PGR: lei que proíbe motorista de trabalhar como cobrador é inconstitucional

Em parecer encaminhado ao Supremo Tribunal Federal (STF), o procurador-geral da República, Antonio Fernando Souza, foi favorável à ação direta de inconstitucionalidade (ADI 3960) proposta pelo governador do estado de São Paulo.

De acordo com parecer de Antonio Fernando, somente a União pode estabelecer condições para o exercício de profissões.

Em parecer encaminhado ao Supremo Tribunal Federal (STF), o procurador-geral da República, Antonio Fernando Souza, foi favorável à ação direta de inconstitucionalidade (ADI 3960) proposta pelo governador do estado de São Paulo. O objetivo da ação é impugnar a Lei Estadual nº 12.252/2006, que proíbe os motoristas de veículos destinados ao transporte público de exercerem ao mesmo tempo a atividade de cobrador.

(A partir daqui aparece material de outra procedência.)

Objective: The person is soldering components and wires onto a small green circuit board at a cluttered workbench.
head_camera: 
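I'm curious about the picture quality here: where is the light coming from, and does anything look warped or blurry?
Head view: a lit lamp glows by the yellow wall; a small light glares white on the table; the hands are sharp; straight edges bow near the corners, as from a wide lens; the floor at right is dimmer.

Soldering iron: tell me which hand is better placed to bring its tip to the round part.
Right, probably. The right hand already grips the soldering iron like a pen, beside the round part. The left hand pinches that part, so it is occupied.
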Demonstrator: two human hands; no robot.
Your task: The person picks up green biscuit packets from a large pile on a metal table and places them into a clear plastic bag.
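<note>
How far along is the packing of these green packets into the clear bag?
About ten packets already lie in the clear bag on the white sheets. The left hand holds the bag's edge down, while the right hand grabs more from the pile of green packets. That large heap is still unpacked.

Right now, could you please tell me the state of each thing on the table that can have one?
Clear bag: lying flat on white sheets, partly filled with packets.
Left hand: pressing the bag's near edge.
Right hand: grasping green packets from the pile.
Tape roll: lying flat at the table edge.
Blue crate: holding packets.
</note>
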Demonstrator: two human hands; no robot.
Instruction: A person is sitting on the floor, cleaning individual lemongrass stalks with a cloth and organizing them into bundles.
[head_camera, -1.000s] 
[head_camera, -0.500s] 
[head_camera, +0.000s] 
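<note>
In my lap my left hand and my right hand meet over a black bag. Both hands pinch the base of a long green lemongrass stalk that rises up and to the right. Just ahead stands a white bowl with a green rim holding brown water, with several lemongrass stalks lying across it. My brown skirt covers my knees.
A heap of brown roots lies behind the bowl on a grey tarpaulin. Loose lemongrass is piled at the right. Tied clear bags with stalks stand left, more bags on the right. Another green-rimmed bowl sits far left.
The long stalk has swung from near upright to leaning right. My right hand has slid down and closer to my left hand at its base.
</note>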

Para o procurador-geral, a lei viola o inciso XVI do artigo 22 da Constituição Federal, segundo o qual compete exclusivamente à União legislar sobre a organização do sistema nacional de emprego e condições para o exercício de profissões: “Ao vedar que certa categoria exerça uma específica atribuição está o estado de São Paulo a pretender regular determinada profissão. Ocorre, contudo, que pelo nosso modelo constitucional, as profissões devem receber tratamento jurídico planificado, uniforme em todo o território nacional”.

O parecer vai ser analisado pela ministra Carmem Lúcia, relatora do caso no STF.